- The Ukraine crisis and Western sanctions on Russia clouded the outlook for markets and the global economic recovery, with equities rising, crude oil rising, and US share futures falling.

- The technology sector, as well as China, where the central bank increased liquidity, helped an Asia-pacific share gauge gain the most in over a week.

- The S&P 500 gained 1.5% on Thursday, while the Nasdaq 100, which had temporarily entered a bear market, gained 3.4%. However, in an indication of persistent investor uncertainty, US futures have fallen.

- Biden increased sanctions against Russia, whose soldiers have advanced closer to Kyiv, the capital of Ukraine, in one of Europe's biggest security crises since World War II.

- Sanctions were imposed on five large Russian banks in order to restrict their access to foreign cash. However, the constraints did not prevent Russia from using the fast international payment network, and Russian crude shipments were spared.

- The price of oil has risen, bringing Brent back above $100 a barrel. Bonds in Australia and New Zealand dropped, while treasuries were neutral. The value of the dollar remained stable. After falling from a 17-month high, gold was trading about $1,910 per ounce.

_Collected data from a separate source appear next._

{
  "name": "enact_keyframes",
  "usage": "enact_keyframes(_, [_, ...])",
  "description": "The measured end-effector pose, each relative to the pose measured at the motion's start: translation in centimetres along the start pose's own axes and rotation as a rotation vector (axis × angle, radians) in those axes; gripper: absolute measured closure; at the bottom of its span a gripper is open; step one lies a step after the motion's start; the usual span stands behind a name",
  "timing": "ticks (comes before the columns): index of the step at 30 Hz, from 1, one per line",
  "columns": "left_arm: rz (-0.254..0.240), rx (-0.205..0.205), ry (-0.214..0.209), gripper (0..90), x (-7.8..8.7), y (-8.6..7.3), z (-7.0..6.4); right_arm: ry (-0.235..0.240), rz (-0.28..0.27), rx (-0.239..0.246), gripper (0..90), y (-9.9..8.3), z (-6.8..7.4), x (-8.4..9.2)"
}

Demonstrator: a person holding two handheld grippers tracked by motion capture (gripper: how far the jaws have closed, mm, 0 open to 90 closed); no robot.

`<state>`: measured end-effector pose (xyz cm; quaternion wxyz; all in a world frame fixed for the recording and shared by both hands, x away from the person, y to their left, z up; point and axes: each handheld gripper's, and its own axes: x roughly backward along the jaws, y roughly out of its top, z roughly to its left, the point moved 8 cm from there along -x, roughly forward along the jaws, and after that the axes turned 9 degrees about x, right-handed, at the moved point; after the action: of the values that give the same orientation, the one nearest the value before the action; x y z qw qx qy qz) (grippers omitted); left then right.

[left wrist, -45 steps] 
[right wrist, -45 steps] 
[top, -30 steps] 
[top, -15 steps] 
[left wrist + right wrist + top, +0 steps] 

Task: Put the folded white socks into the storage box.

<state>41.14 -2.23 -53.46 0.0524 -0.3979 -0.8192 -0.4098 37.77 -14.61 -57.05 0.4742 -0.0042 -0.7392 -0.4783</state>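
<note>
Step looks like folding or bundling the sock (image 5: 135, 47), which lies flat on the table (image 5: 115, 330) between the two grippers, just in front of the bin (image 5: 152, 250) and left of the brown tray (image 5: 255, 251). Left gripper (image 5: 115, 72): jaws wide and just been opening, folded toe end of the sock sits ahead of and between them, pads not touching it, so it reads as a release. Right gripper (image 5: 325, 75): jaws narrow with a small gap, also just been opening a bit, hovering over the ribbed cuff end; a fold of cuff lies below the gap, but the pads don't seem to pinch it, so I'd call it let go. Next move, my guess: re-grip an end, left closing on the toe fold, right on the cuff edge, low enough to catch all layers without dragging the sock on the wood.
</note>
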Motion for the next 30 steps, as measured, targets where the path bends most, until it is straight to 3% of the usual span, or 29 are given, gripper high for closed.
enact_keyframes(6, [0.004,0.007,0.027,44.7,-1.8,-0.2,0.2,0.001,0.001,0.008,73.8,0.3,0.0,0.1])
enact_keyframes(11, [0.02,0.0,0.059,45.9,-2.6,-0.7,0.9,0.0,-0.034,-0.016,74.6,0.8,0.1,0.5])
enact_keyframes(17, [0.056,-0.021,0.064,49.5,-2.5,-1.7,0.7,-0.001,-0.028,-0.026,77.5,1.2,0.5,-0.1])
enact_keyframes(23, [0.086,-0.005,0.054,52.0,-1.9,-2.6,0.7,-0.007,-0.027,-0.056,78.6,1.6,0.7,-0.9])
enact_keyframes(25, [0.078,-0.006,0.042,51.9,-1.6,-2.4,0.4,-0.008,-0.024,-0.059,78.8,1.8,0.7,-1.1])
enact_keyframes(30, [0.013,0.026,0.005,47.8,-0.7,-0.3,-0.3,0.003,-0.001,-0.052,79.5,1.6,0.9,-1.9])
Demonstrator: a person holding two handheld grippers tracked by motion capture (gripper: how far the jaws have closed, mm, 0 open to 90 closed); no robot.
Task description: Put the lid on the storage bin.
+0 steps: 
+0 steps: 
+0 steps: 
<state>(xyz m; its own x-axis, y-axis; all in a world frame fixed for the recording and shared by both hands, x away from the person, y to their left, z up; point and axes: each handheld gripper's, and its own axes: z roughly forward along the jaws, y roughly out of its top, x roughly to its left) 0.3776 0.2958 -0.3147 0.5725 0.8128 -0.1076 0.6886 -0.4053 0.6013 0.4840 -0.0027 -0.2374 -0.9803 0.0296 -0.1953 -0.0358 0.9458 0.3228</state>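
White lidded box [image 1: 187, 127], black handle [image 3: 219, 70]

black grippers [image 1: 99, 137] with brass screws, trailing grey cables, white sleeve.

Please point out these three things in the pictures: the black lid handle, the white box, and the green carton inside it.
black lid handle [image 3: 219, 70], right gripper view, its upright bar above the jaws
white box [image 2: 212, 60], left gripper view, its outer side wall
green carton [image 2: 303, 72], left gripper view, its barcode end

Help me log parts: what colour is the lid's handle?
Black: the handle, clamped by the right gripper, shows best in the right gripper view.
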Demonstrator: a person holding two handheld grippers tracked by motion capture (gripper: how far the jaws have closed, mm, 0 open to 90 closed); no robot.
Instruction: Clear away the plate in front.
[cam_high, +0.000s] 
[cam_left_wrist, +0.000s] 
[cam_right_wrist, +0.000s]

- France’s Pres. Macron: Ukraine will receive 300 mln euros in aid from France, as well as military equipment.

- The Ukrainian city of Mariupol is under heavy fire with reports of hundreds of explosions. The city is one of the biggest Ukrainian ports on the Azov Sea.

- Biden: Sanctions against Putin are on the table.

- Fed's Barkin: If oil costs continue to rise, consumer spending will certainly suffer.

- The US is working on a strategy with the IEA on a combined release of additional crude oil from strategic reserves - Source. WTI weakened.

- ECB's Holzmann: The Ukraine conflict may postpone stimulus exit.